# [What this task involves]
Pull from the data below each line where the word "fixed" occurs, and copy it.
Recorded information START
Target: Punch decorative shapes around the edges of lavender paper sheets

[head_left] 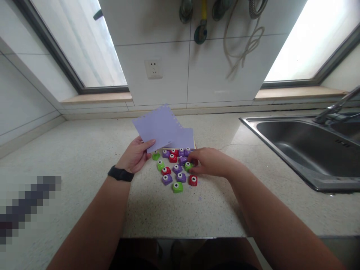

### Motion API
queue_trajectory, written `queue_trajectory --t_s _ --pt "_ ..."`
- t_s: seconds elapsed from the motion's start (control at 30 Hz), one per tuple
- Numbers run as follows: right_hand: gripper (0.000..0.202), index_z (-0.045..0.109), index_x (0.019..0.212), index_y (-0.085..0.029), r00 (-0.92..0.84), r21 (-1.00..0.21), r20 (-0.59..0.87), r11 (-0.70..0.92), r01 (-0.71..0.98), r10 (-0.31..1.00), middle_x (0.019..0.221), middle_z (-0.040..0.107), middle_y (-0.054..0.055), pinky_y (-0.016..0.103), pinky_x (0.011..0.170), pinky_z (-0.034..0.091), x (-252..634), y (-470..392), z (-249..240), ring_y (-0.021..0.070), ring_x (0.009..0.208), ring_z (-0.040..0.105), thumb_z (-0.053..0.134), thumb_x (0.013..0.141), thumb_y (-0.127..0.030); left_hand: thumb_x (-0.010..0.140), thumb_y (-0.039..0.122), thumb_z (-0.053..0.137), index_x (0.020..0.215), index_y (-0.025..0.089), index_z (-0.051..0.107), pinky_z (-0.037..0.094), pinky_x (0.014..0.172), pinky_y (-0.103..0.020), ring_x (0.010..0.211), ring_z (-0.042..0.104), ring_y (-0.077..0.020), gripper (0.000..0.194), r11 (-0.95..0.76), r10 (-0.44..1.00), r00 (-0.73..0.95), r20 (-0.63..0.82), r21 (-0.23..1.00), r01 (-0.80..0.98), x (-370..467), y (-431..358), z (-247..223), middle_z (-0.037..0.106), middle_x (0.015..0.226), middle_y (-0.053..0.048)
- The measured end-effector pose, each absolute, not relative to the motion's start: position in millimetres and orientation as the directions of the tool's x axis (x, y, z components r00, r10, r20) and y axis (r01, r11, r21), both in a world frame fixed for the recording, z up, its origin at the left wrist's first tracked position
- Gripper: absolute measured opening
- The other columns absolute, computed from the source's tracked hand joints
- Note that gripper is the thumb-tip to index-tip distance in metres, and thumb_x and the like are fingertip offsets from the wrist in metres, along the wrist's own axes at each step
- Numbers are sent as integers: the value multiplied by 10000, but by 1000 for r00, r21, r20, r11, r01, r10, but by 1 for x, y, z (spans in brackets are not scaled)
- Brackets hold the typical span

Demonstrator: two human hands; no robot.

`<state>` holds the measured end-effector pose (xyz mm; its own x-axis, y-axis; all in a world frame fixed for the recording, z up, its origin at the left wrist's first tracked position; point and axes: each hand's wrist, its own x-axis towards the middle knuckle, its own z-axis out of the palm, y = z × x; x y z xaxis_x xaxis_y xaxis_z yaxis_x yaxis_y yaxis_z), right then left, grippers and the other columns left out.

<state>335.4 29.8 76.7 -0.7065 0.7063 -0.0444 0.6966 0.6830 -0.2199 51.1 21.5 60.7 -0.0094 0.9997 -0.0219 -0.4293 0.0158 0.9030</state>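
My left hand [135,154] pinches the lower left corner of a light purple paper sheet [159,127], raised and tilted above the counter. Small notches run along the sheet's upper and right edges. Several craft punches in purple, red and green lie loosely grouped below the paper. Among them, my right hand [209,162] curls its thumb and fingers around a green craft punch [188,166], beside a purple craft punch [182,161]. A red craft punch [193,180] and another green craft punch [177,187] lie closer to me.
Behind the punches, more light purple paper [182,138] lies on the speckled counter [219,210]. A steel sink [298,150] with a faucet [334,109] is set into the counter at right. A wall socket [153,69] and pipe valves are on the tiled wall ahead.
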Motion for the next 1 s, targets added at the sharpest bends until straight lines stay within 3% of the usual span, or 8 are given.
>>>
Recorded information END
# [Result of the exercise]
- The measured end-effector pose, each absolute, not relative to the motion's start: position in millimetres and orientation as the directions of the tool's x axis (x, y, z components r00, r10, r20) and y axis (r01, r11, r21), both in a world frame fixed for the recording, z up, its origin at the left wrist's first tracked position
`<state>` holds the measured end-effector pose (xyz mm; its own x-axis, y-axis; all in a world frame fixed for the recording, z up, its origin at the left wrist's first tracked position; point and axes: each hand's wrist, its own x-axis towards the middle knuckle, its own z-axis out of the palm, y = z × x; x y z xaxis_x xaxis_y xaxis_z yaxis_x yaxis_y yaxis_z), right then left, grippers and the other columns left out.

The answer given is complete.